Non, pas forcément... Dans le cadre du TSPT,
pour des personnes sévèrement atteintes, il vaut
mieux être accompagné par un thérapeute, oui,
mais cela peut se faire sans. Si l’on parle d’une
approche de la maladie, quelle qu’elle soit, cela
peut se faire seul chez soi. Par exemple, la colère
est une émotion mal aimée, souvent considérée à
tort comme négative. Ce qui est négatif, c’est de
la bloquer. Elle peut être libérée en hurlant
dans son oreiller chez soi ou en criant
dans sa voiture, ou dans la nature
en tapant sur une souche d’arbre,
mais l’expression doit être physique,
en ouvrant la bouche. Les
pleurs aussi doivent être « vrais »,
comme font les enfants… La
joie qui s’exprime doit être
au-delà du « je suis content »,
ce sont des rires, quelque chose
de physique. Cette libération se fait
pour soi- même, et non pour les autres
ou à l’encontre des autres.
Notre corps
est notre
meilleur
ami.
Il faut donc exprimer l’émotion sur l’instant
et ne pas chercher à l’expliquer ?
Oui, mais sur l’instant ce n’est malheureusement
souvent pas possible. Si vous êtes en colère contre
votre patron, vous ne pouvez pas lui hurler dessus.
Il va falloir différer. Pour cela, il faut éteindre
le mental et revivre la scène jusqu’au moment
où vous auriez eu envie de hurler, de pleurer ou
de rire, faire un arrêt sur image à ce moment-là
pour bien ressentir l’émotion bloquée, ce qui est
loin d’être agréable, et ensuite l’exprimer pour soimême
afin de se faire du bien.
Dans l’un de vos livres, vous parlez du concept
de pensée créatrice. Quelle est sa force ?
La pensée créatrice, c’est quand on a accès au troisième
pilier de la méthode OGE, à la personne
que nous sommes avec notre créativité, notre enthousiasme,
notre inventivité. Se dire « de quoi
ai-je envie, dans ma vie, que mettre en place ? »
et non pas « que faut-il que je fasse… », mais ce
n’est pas quelque chose qui va forcément passer
par le cerveau, même si cela passe par l’élocution.

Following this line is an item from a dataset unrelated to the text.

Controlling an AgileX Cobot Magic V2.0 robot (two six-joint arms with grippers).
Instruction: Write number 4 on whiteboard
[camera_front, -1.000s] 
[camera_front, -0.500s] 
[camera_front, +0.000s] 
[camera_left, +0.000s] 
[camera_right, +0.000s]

Cela vient d’une partie en soi. Si on réfléchit en
termes de physique quantique, c’est explicable : on
va, dans l’infini des probabilités du monde quantique,
en puiser une pour la faire sienne. Par
exemple, « j’ai envie de guérir » et non
pas « il faut que je guérisse pour mes
enfants ». Je pose cette question
aux patients qui viennent avec
des pathologies lourdes, même
si ce n’est pas facile : « Est-ce que
vous avez envie de vivre ? » et très
souvent les réponses ne sont pas
positives…
C’est une question
difficile parce qu’elle ramène la
personne à elle-même. En majorité,
on me répond « évidemment j’ai envie
de vivre, sinon je ne serais pas chez vous… »,
mais quand je demande « oui, mais pour qui ou
pour quoi ? », eh bien j’obtiens tous types de réponses
: « pour mes enfants, pour les autres », mais
rarement « pour moi » ! La pensée créatrice, c’est
se ramener à soi-même en étant au centre de sa
vie et non dans la personne « fonction » (le père,
le métier) afin de sentir de quoi j’ai envie et non
d’être limité à ce que je dois faire pour assumer
mes fonctions correctement. Mais cela ne peut
arriver qu’à partir du moment où l’on a éteint ce
fichu mental. Après, le plus difficile est de rester
dans le moment présent et non d’être dans l’attente
de la matérialisation. Parce que malheureusement,
le réflexe souvent consiste à se mettre dans l’attente
que cela se matérialise. Du coup, que reçoit-on ?
De l’attente…! Il faut être dans le moment présent,
sans être dans l’attente. On n’a aucune prise sur la
matérialisation. Elle viendra on ne sait pas quand,
mais on peut la freiner en étant dans l’attente.